Massive equity outflows (November 1, 2013) | Bank of America Merrill Lynch (BoAML)
The week ending 11/1 saw the 4th largest net selling of stocks since 2008, with MER clients unloading net $2.7B in US stocks, while $SPX was flat.  Institutional clients led the liquidation (3rd most on record); retail sold a little; hedge funds were marginal buyers.
Ytd, retail & hedge funds are buyers, with institutional unloading the most since 2008.
Cyclicals (-$11.5B ytd) were heavily sold: sectors $XLK $XLF $XLY
Defensives (-$1.25B ytd) selling was light: $XLI $IYZ $XLU
[Buys more time for the rally to transcend into #Euphoria. See also: AAII individual investor survey shows equity allocations (66.3%) at 2007 highs, cash at 2000 lows (16.9%)]
#Bullish (ST)

Janet Yellen’s approach to monetary policy: “Optimal Control” strategy | Business Insider
From her November 2012 speech:
The new Chairwoman’s econometric model derives an optimized policy path (as opposed to Fed Funds Rate using Taylor Rule) to usher the economy to 2% inflation & 6% unemployment targets, given equal weight to each mandate & as little deviation as possible.
Thus, giving the public explicit guidance to gauge expectations, the Fed will fight unemployment & inflation more aggressively, maintaining ZIRP until 2016:
“This highly accommodative policy path generates a faster reduction in unemployment than in the baseline, while inflation slightly overshoots the [FOMC’s] 2% objective for several years.”

Senior loan officer survey (3q13): Credit demand flat & lending standards eased again | Federal Reserve (Fed)
C&I demand decelerates to flat with lending standards still loose & credit spreads extremely tight; small business loan approval rates rose to alltime high 17.4% (+50% y/y).
CRE demand falls just off highest level since 1998 with lending standards just off 2005 lows.
Subprime residential mortgage demand continues to spike higher, despite a corresponding tightening of standards; prime & Alt-A demand plummet, despite loosening.
Consumer loan demand decelerating, with auto loan demand now flat & easing cycle altogether waning.
[Still worried about signs of subprime stress, albeit less frothy; consumer is definitely tapped-out.  See also: Downgrading consumer spending forecasts for holiday shopping season & Peak near term household consumption]
#Credit cycle #Credit bubble

Junk bonds will outperform senior bank loans | Seeking Alpha Market Currents
Read the fine print:
Floating rate loans’ interest rates are tied to 90-day LIBOR, which will not increase as long as the Fed Funds Rate remains at ZIRP (e.g.
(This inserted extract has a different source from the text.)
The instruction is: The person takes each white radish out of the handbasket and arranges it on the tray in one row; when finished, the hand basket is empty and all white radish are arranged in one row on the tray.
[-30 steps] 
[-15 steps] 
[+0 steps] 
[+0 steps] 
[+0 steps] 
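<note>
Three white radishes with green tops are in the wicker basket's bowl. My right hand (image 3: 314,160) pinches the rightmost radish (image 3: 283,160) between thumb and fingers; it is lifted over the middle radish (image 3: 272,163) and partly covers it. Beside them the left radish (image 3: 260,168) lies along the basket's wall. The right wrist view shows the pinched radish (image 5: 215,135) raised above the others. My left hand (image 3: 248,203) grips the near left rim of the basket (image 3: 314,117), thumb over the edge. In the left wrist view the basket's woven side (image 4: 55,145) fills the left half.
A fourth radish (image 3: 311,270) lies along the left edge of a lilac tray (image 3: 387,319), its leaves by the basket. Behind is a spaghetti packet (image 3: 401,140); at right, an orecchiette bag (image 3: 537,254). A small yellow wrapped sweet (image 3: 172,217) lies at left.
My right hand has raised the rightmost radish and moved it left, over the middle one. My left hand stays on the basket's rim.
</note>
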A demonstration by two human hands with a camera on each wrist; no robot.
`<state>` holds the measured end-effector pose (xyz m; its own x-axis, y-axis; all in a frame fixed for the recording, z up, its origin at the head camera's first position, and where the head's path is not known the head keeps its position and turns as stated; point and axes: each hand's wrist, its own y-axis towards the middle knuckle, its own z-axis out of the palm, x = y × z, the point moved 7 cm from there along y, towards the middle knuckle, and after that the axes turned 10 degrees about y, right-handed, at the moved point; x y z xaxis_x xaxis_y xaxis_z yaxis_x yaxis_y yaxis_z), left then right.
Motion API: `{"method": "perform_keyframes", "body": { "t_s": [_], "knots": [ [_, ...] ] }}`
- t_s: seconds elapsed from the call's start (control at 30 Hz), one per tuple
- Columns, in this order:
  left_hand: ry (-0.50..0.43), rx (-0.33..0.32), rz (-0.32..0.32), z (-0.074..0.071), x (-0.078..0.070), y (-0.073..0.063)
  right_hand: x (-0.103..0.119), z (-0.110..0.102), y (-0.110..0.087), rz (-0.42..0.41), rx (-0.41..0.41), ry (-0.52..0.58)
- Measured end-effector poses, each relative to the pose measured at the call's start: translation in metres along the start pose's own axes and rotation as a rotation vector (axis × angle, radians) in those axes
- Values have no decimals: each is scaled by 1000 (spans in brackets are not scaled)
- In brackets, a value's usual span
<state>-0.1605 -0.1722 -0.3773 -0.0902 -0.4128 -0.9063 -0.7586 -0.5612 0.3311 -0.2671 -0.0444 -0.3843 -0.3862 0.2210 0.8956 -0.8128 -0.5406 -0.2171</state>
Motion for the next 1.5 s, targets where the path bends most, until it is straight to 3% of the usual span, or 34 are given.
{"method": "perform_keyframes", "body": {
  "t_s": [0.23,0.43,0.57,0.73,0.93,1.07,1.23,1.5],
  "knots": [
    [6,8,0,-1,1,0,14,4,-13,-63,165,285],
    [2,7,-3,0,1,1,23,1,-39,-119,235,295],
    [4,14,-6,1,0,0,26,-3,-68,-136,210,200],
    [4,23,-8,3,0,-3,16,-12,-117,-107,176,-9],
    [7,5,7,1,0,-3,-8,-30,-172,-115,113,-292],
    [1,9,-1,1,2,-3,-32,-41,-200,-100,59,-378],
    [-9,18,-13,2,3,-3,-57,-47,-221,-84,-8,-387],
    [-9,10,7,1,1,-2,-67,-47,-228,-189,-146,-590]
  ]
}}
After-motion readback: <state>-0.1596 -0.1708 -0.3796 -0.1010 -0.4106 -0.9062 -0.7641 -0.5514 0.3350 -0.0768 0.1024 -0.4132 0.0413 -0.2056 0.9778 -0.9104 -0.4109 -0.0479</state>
LIBOR90 fell -2bps from May-June).  Also, most loans have 150bp LIBOR floors vs 26bp current rates, which means LIBOR90 has to rise +125bps before these loans’ rates adjust higher.
$HYG $BKLN #Leveraged loans

Buy cheap Closed-end bond funds| Stifel Nicolaus
Good opportunity in high-yielding #CEFs trading at >12% discounts to NAV, including:


  1. […] past weekend, I highlighted Janet Yellen’s “Optimal Control” academic strategy of central bank/monetary policy […]

  2. […] & personal bankruptcies keep rising, both undoubtedly hurt by rising rates. Previously: Signs of consumer stress] […]

  3. […] Fed’s communications indicate that they’re likely to target higher than optimal inflation over the coming years in order to […]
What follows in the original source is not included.